• DATA EXCERPTS:

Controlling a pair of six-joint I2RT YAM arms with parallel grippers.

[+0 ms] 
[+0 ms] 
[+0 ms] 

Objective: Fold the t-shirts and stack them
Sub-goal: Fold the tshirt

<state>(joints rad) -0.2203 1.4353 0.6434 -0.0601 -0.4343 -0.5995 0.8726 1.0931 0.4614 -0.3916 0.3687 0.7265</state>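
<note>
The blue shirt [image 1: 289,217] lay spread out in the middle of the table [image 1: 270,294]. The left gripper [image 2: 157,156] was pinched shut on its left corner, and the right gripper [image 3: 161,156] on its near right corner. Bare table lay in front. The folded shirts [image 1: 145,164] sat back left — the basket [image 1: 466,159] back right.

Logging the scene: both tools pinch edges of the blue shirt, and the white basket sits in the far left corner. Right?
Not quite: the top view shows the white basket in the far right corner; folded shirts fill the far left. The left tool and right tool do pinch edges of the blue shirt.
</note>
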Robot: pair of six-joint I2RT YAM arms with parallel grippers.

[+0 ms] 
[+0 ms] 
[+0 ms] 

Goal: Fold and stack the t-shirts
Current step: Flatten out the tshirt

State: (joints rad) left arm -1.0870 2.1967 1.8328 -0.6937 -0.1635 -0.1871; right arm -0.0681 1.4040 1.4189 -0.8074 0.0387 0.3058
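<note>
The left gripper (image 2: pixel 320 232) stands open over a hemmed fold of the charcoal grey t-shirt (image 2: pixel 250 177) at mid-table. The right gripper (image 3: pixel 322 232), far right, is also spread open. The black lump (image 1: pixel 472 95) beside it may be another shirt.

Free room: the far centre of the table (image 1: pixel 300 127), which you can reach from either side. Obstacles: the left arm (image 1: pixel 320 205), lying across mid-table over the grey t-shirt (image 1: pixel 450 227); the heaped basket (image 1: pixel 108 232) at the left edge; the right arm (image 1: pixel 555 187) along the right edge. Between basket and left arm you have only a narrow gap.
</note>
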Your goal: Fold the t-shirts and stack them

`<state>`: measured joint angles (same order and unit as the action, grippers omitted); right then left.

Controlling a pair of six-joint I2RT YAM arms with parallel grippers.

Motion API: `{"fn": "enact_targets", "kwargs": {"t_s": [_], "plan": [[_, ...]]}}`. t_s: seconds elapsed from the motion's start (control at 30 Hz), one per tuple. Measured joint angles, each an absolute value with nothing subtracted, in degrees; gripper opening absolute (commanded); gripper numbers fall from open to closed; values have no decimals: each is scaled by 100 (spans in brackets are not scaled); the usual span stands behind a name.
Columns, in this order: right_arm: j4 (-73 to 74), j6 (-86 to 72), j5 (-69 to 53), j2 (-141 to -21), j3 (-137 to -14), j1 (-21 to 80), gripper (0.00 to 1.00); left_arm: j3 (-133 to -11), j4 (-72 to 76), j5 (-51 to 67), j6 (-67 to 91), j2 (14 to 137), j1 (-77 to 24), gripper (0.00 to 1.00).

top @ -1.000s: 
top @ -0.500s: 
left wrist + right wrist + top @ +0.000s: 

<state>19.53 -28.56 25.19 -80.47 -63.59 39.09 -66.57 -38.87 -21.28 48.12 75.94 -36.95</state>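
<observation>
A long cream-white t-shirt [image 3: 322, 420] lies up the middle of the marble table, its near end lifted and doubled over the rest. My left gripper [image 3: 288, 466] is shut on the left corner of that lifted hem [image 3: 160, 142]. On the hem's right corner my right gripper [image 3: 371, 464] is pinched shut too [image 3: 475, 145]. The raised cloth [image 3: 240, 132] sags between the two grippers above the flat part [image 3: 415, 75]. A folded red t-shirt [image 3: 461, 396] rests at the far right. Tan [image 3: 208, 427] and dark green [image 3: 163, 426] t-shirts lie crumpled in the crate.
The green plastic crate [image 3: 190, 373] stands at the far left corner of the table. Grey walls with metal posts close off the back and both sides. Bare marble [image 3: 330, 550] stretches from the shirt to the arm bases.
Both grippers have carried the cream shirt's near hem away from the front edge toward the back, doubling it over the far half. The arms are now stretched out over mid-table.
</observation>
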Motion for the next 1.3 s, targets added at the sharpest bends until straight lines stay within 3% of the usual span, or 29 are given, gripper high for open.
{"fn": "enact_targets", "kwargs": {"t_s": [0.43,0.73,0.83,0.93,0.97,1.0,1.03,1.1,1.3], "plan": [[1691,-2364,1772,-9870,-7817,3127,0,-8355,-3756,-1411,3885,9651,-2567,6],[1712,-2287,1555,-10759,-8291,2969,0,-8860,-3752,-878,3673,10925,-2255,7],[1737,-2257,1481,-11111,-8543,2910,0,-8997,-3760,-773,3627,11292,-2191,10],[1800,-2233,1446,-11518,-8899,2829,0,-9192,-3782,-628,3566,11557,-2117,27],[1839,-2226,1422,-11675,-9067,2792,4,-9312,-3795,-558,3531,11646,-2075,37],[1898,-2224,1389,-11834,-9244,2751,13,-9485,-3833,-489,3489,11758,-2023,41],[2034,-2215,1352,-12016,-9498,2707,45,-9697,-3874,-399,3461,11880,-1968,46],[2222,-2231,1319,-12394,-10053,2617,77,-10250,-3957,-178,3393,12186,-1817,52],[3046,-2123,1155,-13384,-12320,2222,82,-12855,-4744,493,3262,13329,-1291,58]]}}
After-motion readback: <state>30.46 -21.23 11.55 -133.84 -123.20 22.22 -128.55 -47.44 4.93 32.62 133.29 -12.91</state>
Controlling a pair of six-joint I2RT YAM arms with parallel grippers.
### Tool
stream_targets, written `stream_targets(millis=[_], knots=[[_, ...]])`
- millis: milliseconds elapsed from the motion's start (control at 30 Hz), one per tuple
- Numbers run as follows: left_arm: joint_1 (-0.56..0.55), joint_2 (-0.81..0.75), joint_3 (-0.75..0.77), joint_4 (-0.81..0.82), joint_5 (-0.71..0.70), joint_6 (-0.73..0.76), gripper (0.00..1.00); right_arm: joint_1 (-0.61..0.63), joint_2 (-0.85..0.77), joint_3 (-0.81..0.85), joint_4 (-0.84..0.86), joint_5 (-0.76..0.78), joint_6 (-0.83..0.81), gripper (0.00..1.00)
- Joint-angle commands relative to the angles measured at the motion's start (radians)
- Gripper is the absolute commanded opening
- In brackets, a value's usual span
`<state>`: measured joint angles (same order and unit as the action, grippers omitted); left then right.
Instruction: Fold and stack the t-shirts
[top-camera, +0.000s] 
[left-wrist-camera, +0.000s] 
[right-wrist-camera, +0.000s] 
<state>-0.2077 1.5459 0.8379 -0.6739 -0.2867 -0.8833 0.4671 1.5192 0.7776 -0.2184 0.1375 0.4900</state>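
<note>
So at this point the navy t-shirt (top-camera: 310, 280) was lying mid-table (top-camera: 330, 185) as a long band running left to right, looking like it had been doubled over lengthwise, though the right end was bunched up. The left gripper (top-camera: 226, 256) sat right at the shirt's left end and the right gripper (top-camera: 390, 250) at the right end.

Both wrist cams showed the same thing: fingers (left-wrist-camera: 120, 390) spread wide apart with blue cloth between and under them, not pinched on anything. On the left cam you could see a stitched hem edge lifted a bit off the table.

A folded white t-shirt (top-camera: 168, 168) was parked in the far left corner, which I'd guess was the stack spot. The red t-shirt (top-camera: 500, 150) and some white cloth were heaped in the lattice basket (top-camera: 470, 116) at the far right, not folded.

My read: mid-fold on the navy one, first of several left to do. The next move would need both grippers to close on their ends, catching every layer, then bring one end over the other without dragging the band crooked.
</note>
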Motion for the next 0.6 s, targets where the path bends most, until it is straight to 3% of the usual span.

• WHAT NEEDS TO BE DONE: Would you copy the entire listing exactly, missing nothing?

• COMPLETED EXERCISE:
Controlling a pair of six-joint I2RT YAM arms with parallel grippers.

[+0 ms] 
[+0 ms] 
[+0 ms] 

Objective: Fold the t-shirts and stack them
Sub-goal: Fold the tshirt

<state>(joints rad) -0.2203 1.4353 0.6434 -0.0601 -0.4343 -0.5995 0.8726 1.0931 0.4614 -0.3916 0.3687 0.7265</state>
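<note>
The blue shirt [image 1: 289,217] lay spread out in the middle of the table [image 1: 270,294]. The left gripper [image 2: 157,156] was pinched shut on its left corner, and the right gripper [image 3: 161,156] on its near right corner. Bare table lay in front. The folded shirts [image 1: 145,164] sat back left — the basket [image 1: 466,159] back right.

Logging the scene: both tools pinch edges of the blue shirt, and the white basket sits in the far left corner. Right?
Not quite: the top view shows the white basket in the far right corner; folded shirts fill the far left. The left tool and right tool do pinch edges of the blue shirt.
</note>
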Robot: pair of six-joint I2RT YAM arms with parallel grippers.

[+0 ms] 
[+0 ms] 
[+0 ms] 

Goal: Fold and stack the t-shirts
Current step: Flatten out the tshirt

State: (joints rad) left arm -1.0870 2.1967 1.8328 -0.6937 -0.1635 -0.1871; right arm -0.0681 1.4040 1.4189 -0.8074 0.0387 0.3058
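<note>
The left gripper (image 2: pixel 320 232) stands open over a hemmed fold of the charcoal grey t-shirt (image 2: pixel 250 177) at mid-table. The right gripper (image 3: pixel 322 232), far right, is also spread open. The black lump (image 1: pixel 472 95) beside it may be another shirt.

Free room: the far centre of the table (image 1: pixel 300 127), which you can reach from either side. Obstacles: the left arm (image 1: pixel 320 205), lying across mid-table over the grey t-shirt (image 1: pixel 450 227); the heaped basket (image 1: pixel 108 232) at the left edge; the right arm (image 1: pixel 555 187) along the right edge. Between basket and left arm you have only a narrow gap.
</note>
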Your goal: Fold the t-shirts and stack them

`<state>`: measured joint angles (same order and unit as the action, grippers omitted); right then left.

Controlling a pair of six-joint I2RT YAM arms with parallel grippers.

Motion API: `{"fn": "enact_targets", "kwargs": {"t_s": [_], "plan": [[_, ...]]}}`. t_s: seconds elapsed from the motion's start (control at 30 Hz), one per tuple. Measured joint angles, each an absolute value with nothing subtracted, in degrees; gripper opening absolute (commanded); gripper numbers fall from open to closed; values have no decimals: each is scaled by 100 (spans in brackets are not scaled); the usual span stands behind a name.
Columns, in this order: right_arm: j4 (-73 to 74), j6 (-86 to 72), j5 (-69 to 53), j2 (-141 to -21), j3 (-137 to -14), j1 (-21 to 80), gripper (0.00 to 1.00); left_arm: j3 (-133 to -11), j4 (-72 to 76), j5 (-51 to 67), j6 (-67 to 91), j2 (14 to 137), j1 (-77 to 24), gripper (0.00 to 1.00).

top @ -1.000s: 
top @ -0.500s: 
left wrist + right wrist + top @ +0.000s: 

<state>19.53 -28.56 25.19 -80.47 -63.59 39.09 -66.57 -38.87 -21.28 48.12 75.94 -36.95</state>
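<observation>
A long cream-white t-shirt [image 3: 322, 420] lies up the middle of the marble table, its near end lifted and doubled over the rest. My left gripper [image 3: 288, 466] is shut on the left corner of that lifted hem [image 3: 160, 142]. On the hem's right corner my right gripper [image 3: 371, 464] is pinched shut too [image 3: 475, 145]. The raised cloth [image 3: 240, 132] sags between the two grippers above the flat part [image 3: 415, 75]. A folded red t-shirt [image 3: 461, 396] rests at the far right. Tan [image 3: 208, 427] and dark green [image 3: 163, 426] t-shirts lie crumpled in the crate.
The green plastic crate [image 3: 190, 373] stands at the far left corner of the table. Grey walls with metal posts close off the back and both sides. Bare marble [image 3: 330, 550] stretches from the shirt to the arm bases.
Both grippers have carried the cream shirt's near hem away from the front edge toward the back, doubling it over the far half. The arms are now stretched out over mid-table.
</observation>
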Motion for the next 1.3 s, targets added at the sharpest bends until straight lines stay within 3% of the usual span, or 29 are given, gripper high for open.
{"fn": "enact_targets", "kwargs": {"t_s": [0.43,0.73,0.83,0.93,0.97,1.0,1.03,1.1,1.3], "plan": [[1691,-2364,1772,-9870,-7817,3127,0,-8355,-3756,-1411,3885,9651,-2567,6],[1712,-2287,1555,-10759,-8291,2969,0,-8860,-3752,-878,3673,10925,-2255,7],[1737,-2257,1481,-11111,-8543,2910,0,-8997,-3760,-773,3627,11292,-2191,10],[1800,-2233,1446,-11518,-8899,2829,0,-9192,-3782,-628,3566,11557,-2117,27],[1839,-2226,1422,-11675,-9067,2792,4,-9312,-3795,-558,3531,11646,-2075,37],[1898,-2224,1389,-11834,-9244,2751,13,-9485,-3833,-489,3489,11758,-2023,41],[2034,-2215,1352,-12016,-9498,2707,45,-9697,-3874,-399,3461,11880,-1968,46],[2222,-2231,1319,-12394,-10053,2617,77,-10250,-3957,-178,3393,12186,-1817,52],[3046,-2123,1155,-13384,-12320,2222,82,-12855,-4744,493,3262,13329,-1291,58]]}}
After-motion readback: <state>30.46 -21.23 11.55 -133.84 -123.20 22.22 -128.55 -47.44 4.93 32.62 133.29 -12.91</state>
Controlling a pair of six-joint I2RT YAM arms with parallel grippers.
### Tool
stream_targets, written `stream_targets(millis=[_], knots=[[_, ...]])`
- millis: milliseconds elapsed from the motion's start (control at 30 Hz), one per tuple
- Numbers run as follows: left_arm: joint_1 (-0.56..0.55), joint_2 (-0.81..0.75), joint_3 (-0.75..0.77), joint_4 (-0.81..0.82), joint_5 (-0.71..0.70), joint_6 (-0.73..0.76), gripper (0.00..1.00); right_arm: joint_1 (-0.61..0.63), joint_2 (-0.85..0.77), joint_3 (-0.81..0.85), joint_4 (-0.84..0.86), joint_5 (-0.76..0.78), joint_6 (-0.83..0.81), gripper (0.00..1.00)
- Joint-angle commands relative to the angles measured at the motion's start (radians)
- Gripper is the absolute commanded opening
- In brackets, a value's usual span
`<state>`: measured joint angles (same order and unit as the action, grippers omitted); left then right.
Instruction: Fold and stack the t-shirts
[top-camera, +0.000s] 
[left-wrist-camera, +0.000s] 
[right-wrist-camera, +0.000s] 
<state>-0.2077 1.5459 0.8379 -0.6739 -0.2867 -0.8833 0.4671 1.5192 0.7776 -0.2184 0.1375 0.4900</state>
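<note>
So at this point the navy t-shirt (top-camera: 310, 280) was lying mid-table (top-camera: 330, 185) as a long band running left to right, looking like it had been doubled over lengthwise, though the right end was bunched up. The left gripper (top-camera: 226, 256) sat right at the shirt's left end and the right gripper (top-camera: 390, 250) at the right end.

Both wrist cams showed the same thing: fingers (left-wrist-camera: 120, 390) spread wide apart with blue cloth between and under them, not pinched on anything. On the left cam you could see a stitched hem edge lifted a bit off the table.

A folded white t-shirt (top-camera: 168, 168) was parked in the far left corner, which I'd guess was the stack spot. The red t-shirt (top-camera: 500, 150) and some white cloth were heaped in the lattice basket (top-camera: 470, 116) at the far right, not folded.

My read: mid-fold on the navy one, first of several left to do. The next move would need both grippers to close on their ends, catching every layer, then bring one end over the other without dragging the band crooked.
</note>
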Motion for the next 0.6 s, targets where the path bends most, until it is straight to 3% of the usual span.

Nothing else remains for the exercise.